(What you have to do): Without any of its pictures, the listing below should be output exactly.

(Stored data):
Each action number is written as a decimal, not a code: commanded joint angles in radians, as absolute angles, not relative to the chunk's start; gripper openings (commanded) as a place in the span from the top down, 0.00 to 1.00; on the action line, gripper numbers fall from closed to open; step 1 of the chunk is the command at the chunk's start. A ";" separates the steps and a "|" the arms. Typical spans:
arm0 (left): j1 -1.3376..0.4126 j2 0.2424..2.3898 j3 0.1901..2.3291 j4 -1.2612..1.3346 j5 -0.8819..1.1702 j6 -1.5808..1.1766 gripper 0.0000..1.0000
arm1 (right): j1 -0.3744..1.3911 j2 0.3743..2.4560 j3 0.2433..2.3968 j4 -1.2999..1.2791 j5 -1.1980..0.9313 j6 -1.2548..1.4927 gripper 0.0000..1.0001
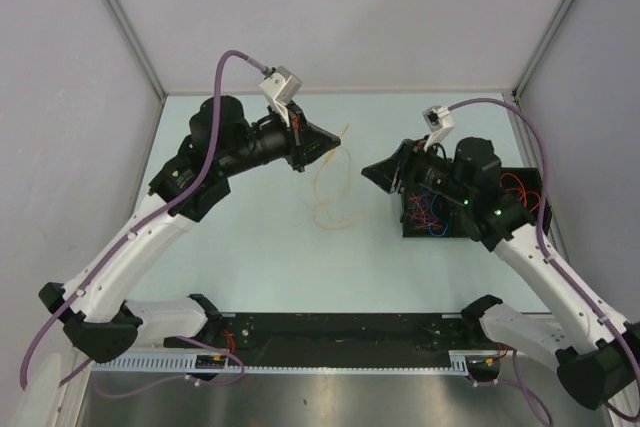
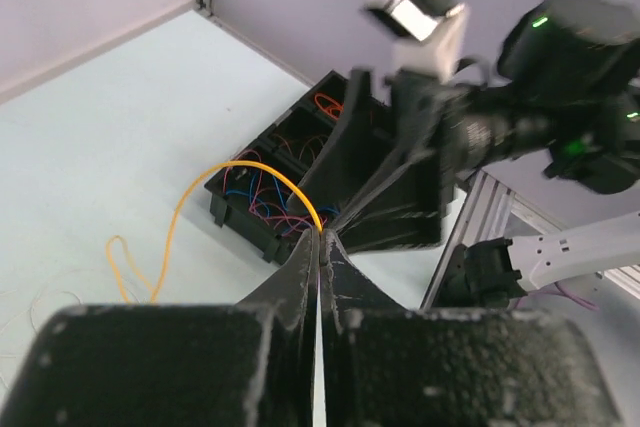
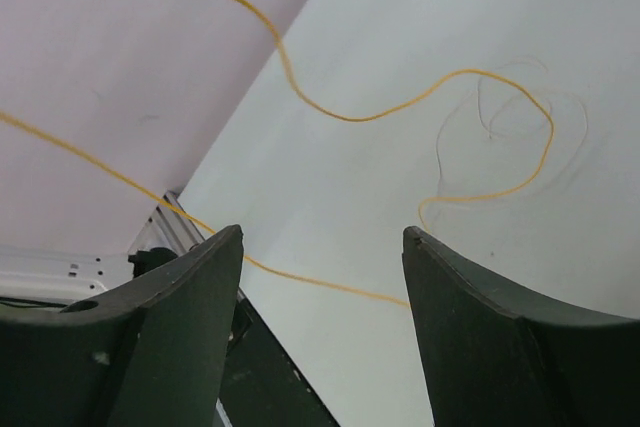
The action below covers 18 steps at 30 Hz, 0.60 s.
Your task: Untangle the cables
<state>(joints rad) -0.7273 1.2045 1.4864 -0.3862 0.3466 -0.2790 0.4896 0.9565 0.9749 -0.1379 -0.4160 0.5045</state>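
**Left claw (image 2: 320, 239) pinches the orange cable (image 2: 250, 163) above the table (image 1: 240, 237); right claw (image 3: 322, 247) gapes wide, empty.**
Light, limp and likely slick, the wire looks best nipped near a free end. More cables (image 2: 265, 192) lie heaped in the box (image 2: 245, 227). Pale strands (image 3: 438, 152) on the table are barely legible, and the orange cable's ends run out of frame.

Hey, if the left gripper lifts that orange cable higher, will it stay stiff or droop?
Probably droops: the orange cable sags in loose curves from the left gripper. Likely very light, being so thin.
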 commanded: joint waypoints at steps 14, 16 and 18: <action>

(Result of this task):
Each action number is written as a decimal, not a code: commanded joint angles in radians, as absolute angles, not relative to the chunk's start; gripper openings (commanded) as a place in the span from the top down, 0.00 to 1.00; on the action line, gripper numbers fall from closed to open; step 1 of the chunk is the command at the chunk's start. A ";" separates the steps and a "|" the arms. Typical spans:
arm0 (left): j1 -1.3376..0.4126 j2 0.2424..2.3898 j3 0.1901..2.3291 j4 -1.2612..1.3346 j5 -0.8819..1.1702 j6 -1.5808..1.1766 gripper 0.0000..1.0000
arm1 (right): j1 -0.3744..1.3911 j2 0.3743..2.4560 j3 0.2433..2.3968 j4 -1.2999..1.2791 j5 -1.1980..0.9313 j6 -1.2548..1.4927 gripper 0.0000..1.0001
The action below covers 18 steps at 30 Hz, 0.60 s.
Your task: Untangle the cables
<state>(joints rad) -0.7273 1.2045 1.4864 -0.3862 0.3466 -0.2790 0.4896 0.9565 0.9749 -0.1379 -0.4160 0.5045</state>
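**Left claw (image 2: 320, 239) pinches the orange cable (image 2: 250, 163) above the table (image 1: 240, 237); right claw (image 3: 322, 247) gapes wide, empty.**
Light, limp and likely slick, the wire looks best nipped near a free end. More cables (image 2: 265, 192) lie heaped in the box (image 2: 245, 227). Pale strands (image 3: 438, 152) on the table are barely legible, and the orange cable's ends run out of frame.

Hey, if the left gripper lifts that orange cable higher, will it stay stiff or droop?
Probably droops: the orange cable sags in loose curves from the left gripper. Likely very light, being so thin.
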 commanded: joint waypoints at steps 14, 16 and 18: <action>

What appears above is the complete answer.